EXERCISE DIRECTIONS:
The response must match the data below exactly, line for line.
━━━━━ EXCERPTED RECORDS
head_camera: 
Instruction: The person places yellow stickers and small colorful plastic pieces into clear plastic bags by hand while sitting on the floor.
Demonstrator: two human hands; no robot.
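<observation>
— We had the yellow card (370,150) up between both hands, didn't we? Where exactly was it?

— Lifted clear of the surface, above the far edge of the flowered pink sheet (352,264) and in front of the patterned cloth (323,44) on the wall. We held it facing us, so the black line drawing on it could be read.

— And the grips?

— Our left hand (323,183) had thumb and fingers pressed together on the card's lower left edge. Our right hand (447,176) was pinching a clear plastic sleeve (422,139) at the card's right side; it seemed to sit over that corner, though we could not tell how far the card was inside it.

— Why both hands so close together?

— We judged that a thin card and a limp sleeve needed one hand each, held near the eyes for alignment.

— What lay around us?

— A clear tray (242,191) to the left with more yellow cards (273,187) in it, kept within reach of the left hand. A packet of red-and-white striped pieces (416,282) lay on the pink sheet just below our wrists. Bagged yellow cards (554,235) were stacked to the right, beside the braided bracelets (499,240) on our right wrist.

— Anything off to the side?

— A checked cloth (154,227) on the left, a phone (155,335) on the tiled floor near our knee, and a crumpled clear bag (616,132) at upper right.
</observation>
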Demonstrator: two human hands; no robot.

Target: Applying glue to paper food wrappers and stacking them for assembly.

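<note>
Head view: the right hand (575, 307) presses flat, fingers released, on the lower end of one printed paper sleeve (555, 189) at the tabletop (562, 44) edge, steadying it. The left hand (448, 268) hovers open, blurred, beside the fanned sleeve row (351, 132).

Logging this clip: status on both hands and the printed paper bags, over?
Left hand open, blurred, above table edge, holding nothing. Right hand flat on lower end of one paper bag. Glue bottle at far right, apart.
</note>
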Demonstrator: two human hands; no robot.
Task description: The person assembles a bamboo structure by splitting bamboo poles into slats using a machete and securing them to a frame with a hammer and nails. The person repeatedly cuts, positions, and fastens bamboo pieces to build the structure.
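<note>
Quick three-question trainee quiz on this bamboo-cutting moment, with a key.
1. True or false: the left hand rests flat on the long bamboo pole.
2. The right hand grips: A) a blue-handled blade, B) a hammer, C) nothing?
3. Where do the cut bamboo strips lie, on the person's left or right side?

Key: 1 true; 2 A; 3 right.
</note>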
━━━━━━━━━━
WRITTEN ANSWER:
head_camera: 
Instruction: The person places yellow stickers and small colorful plastic pieces into clear plastic bags by hand while sitting on the floor.
Demonstrator: two human hands; no robot.
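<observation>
— We had the yellow card (370,150) up between both hands, didn't we? Where exactly was it?

— Lifted clear of the surface, above the far edge of the flowered pink sheet (352,264) and in front of the patterned cloth (323,44) on the wall. We held it facing us, so the black line drawing on it could be read.

— And the grips?

— Our left hand (323,183) had thumb and fingers pressed together on the card's lower left edge. Our right hand (447,176) was pinching a clear plastic sleeve (422,139) at the card's right side; it seemed to sit over that corner, though we could not tell how far the card was inside it.

— Why both hands so close together?

— We judged that a thin card and a limp sleeve needed one hand each, held near the eyes for alignment.

— What lay around us?

— A clear tray (242,191) to the left with more yellow cards (273,187) in it, kept within reach of the left hand. A packet of red-and-white striped pieces (416,282) lay on the pink sheet just below our wrists. Bagged yellow cards (554,235) were stacked to the right, beside the braided bracelets (499,240) on our right wrist.

— Anything off to the side?

— A checked cloth (154,227) on the left, a phone (155,335) on the tiled floor near our knee, and a crumpled clear bag (616,132) at upper right.
</observation>
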Demonstrator: two human hands; no robot.

Target: Applying glue to paper food wrappers and stacking them for assembly.

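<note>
Head view: the right hand (575, 307) presses flat, fingers released, on the lower end of one printed paper sleeve (555, 189) at the tabletop (562, 44) edge, steadying it. The left hand (448, 268) hovers open, blurred, beside the fanned sleeve row (351, 132).

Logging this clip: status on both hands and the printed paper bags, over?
Left hand open, blurred, above table edge, holding nothing. Right hand flat on lower end of one paper bag. Glue bottle at far right, apart.
</note>
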Demonstrator: two human hands; no robot.
Task description: The person assembles a bamboo structure by splitting bamboo poles into slats using a machete and securing them to a frame with a hammer and nails. The person repeatedly cuts, positions, and fastens bamboo pieces to build the structure.
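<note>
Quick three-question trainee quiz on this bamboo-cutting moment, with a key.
1. True or false: the left hand rests flat on the long bamboo pole.
2. The right hand grips: A) a blue-handled blade, B) a hammer, C) nothing?
3. Where do the cut bamboo strips lie, on the person's left or right side?

Key: 1 true; 2 A; 3 right.
</note>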

With this, the answer is finished.